*Work instruction*. Report every line of the records beneath this task that holds the string "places".

*Material shown*.
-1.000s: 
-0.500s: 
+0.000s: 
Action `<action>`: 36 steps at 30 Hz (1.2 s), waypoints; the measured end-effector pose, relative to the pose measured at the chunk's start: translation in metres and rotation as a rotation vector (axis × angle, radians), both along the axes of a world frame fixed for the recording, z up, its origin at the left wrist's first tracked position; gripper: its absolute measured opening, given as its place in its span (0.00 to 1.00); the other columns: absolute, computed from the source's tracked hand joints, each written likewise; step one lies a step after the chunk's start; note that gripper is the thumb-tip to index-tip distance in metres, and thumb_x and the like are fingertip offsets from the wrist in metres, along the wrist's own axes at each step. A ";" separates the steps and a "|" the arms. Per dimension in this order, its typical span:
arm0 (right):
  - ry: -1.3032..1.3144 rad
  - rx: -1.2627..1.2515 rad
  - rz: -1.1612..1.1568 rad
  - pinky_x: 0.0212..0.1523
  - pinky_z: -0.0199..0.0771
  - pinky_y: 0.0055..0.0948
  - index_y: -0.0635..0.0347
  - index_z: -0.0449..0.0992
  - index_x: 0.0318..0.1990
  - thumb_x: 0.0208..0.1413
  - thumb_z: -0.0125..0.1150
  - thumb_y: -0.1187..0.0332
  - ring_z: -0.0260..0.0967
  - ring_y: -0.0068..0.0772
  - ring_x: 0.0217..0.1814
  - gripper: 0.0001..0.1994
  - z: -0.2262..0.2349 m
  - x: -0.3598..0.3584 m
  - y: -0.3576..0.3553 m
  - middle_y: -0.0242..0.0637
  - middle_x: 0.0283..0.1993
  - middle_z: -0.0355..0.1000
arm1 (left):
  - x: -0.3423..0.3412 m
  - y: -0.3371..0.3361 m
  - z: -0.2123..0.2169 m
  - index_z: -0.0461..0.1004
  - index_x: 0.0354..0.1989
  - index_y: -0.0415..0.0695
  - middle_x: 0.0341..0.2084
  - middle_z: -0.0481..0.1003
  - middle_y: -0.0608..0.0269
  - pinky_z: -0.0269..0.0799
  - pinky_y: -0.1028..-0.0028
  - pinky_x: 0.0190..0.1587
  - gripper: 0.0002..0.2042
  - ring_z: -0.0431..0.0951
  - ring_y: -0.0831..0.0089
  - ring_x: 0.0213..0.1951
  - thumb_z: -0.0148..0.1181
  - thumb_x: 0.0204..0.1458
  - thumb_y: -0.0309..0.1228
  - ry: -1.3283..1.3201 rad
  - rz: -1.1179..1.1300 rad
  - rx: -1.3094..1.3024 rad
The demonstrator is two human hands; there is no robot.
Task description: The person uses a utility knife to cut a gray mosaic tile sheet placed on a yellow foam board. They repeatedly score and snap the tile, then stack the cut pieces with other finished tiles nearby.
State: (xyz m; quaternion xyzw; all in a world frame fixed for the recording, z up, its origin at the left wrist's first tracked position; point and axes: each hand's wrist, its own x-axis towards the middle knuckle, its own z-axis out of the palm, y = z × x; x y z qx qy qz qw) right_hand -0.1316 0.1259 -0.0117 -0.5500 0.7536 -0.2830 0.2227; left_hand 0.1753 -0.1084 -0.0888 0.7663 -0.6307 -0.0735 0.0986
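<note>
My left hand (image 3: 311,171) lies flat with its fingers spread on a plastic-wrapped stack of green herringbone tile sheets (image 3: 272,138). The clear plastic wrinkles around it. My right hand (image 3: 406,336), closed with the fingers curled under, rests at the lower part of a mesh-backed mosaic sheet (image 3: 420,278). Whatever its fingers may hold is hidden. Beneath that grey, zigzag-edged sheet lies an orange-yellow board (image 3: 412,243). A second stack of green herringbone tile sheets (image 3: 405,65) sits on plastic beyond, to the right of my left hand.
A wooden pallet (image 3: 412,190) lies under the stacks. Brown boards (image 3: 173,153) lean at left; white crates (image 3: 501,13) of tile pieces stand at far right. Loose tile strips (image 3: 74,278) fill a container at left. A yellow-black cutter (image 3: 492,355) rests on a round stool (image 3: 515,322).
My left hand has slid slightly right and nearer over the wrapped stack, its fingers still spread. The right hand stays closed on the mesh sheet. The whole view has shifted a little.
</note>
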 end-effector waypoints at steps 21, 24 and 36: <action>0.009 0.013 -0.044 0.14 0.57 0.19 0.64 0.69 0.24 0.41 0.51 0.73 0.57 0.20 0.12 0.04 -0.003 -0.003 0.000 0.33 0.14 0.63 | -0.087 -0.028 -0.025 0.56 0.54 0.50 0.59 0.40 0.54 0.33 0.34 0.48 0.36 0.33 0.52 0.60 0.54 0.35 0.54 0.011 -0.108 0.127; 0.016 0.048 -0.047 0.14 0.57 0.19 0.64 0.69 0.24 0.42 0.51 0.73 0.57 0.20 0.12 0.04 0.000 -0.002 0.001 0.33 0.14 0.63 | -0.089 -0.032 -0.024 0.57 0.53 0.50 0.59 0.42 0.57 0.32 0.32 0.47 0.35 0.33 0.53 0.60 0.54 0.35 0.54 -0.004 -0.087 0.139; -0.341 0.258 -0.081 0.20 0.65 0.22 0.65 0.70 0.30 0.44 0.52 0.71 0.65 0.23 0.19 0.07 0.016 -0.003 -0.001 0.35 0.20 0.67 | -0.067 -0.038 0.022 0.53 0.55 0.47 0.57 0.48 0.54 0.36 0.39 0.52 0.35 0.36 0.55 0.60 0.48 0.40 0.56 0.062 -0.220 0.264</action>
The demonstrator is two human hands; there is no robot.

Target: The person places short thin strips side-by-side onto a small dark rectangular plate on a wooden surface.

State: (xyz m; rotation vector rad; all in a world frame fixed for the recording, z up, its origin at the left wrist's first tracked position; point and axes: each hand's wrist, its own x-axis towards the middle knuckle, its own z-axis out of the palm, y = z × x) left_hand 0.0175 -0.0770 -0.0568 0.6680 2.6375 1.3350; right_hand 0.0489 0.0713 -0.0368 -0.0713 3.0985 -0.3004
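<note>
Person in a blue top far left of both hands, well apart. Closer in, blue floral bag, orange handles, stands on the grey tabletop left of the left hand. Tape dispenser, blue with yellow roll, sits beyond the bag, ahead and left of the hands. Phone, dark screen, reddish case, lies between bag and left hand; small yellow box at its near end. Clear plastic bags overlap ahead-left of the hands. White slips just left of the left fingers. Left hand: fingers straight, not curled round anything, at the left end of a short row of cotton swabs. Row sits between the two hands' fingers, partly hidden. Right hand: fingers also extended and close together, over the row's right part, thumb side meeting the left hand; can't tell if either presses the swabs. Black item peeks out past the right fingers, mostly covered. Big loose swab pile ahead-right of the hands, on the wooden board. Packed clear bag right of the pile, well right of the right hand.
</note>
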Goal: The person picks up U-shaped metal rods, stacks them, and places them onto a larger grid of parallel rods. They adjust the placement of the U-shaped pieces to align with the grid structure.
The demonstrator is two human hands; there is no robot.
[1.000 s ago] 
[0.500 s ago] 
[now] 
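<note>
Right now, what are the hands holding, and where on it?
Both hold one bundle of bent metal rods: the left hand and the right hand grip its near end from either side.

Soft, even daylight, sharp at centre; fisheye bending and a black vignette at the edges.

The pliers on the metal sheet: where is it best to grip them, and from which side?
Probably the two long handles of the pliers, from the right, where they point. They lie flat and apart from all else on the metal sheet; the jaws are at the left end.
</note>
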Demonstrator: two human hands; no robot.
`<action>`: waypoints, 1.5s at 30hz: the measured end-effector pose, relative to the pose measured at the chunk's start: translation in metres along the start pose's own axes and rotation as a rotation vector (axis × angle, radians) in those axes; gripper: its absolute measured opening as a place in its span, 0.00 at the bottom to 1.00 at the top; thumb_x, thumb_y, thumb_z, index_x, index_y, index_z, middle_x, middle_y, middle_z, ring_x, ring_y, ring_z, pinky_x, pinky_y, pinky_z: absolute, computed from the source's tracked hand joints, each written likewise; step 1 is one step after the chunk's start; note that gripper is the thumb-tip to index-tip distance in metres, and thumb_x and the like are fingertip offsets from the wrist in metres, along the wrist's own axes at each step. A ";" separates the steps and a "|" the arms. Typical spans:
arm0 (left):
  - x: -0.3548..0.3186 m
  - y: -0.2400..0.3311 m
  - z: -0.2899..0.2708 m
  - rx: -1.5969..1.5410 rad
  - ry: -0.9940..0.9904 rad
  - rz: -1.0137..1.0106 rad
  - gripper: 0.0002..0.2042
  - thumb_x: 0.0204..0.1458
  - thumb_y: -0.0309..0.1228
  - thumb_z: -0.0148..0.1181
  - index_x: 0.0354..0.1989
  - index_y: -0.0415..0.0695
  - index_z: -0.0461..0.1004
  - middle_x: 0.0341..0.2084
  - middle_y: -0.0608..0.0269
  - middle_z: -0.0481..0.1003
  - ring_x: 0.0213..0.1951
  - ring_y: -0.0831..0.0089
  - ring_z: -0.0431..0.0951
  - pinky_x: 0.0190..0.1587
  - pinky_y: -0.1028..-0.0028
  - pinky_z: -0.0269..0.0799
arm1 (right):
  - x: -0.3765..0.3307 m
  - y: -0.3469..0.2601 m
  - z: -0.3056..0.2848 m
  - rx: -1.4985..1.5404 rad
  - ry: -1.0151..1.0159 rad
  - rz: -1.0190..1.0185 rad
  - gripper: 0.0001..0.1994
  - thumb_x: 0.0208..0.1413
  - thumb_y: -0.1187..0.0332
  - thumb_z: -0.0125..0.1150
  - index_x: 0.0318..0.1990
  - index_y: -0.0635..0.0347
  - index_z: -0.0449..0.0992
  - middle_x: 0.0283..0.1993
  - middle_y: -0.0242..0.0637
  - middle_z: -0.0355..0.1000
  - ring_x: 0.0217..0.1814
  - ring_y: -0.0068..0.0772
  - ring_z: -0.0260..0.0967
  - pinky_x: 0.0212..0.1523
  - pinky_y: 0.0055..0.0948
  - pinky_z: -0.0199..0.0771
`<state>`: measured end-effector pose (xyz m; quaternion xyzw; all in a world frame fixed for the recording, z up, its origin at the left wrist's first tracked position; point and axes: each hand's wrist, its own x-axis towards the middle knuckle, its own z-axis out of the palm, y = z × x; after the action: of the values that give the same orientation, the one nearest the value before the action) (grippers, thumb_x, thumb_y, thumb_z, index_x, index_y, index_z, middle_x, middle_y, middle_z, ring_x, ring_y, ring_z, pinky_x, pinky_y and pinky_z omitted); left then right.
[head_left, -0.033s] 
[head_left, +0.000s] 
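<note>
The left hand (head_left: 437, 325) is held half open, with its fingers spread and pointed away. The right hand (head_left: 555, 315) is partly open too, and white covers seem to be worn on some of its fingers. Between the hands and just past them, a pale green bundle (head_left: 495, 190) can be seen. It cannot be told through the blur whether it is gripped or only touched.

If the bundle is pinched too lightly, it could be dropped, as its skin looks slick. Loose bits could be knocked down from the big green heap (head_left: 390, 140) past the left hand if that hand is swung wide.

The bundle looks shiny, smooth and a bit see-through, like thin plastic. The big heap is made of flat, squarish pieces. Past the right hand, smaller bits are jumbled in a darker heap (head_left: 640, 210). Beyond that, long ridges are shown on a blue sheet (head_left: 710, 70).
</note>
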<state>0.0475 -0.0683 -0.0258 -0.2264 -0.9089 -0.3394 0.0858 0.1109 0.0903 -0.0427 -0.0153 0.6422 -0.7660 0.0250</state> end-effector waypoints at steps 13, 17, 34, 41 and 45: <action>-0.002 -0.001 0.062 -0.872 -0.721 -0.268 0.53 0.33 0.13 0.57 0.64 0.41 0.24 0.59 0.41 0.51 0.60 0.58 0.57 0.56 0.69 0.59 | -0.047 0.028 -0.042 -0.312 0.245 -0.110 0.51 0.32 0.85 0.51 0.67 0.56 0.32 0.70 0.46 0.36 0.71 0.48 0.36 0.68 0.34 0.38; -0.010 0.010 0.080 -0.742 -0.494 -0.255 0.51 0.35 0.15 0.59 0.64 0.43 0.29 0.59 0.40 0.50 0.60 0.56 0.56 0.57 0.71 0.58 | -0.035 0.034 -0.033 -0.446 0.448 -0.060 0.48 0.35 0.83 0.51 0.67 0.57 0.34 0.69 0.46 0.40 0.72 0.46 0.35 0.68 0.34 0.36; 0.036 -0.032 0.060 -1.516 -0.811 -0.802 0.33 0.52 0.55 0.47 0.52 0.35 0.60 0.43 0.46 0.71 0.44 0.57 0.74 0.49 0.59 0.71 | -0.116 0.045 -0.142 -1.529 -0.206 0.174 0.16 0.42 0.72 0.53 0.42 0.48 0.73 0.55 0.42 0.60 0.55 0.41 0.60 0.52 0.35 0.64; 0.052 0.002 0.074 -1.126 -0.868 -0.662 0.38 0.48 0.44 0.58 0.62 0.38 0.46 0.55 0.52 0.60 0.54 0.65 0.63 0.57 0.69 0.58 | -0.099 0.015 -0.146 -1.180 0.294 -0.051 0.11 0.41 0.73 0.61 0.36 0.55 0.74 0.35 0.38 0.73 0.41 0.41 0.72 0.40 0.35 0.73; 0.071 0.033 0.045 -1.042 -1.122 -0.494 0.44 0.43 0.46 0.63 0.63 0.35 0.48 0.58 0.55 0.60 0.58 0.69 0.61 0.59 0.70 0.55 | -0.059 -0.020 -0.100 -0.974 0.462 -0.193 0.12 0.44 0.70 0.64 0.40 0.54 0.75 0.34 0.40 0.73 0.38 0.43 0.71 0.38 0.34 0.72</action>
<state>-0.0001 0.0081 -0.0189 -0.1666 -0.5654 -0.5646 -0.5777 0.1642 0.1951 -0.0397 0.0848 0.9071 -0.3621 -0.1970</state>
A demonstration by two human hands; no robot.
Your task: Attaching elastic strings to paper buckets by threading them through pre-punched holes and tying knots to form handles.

*Solution*.
Target: The person places short thin strips side-by-side onto a small dark rectangular plate on a wooden surface.
Goal: The person picks up U-shaped metal rods, stacks them, and places them onto a larger grid of parallel rods. They adjust the placement of the U-shaped pieces to align with the grid structure.

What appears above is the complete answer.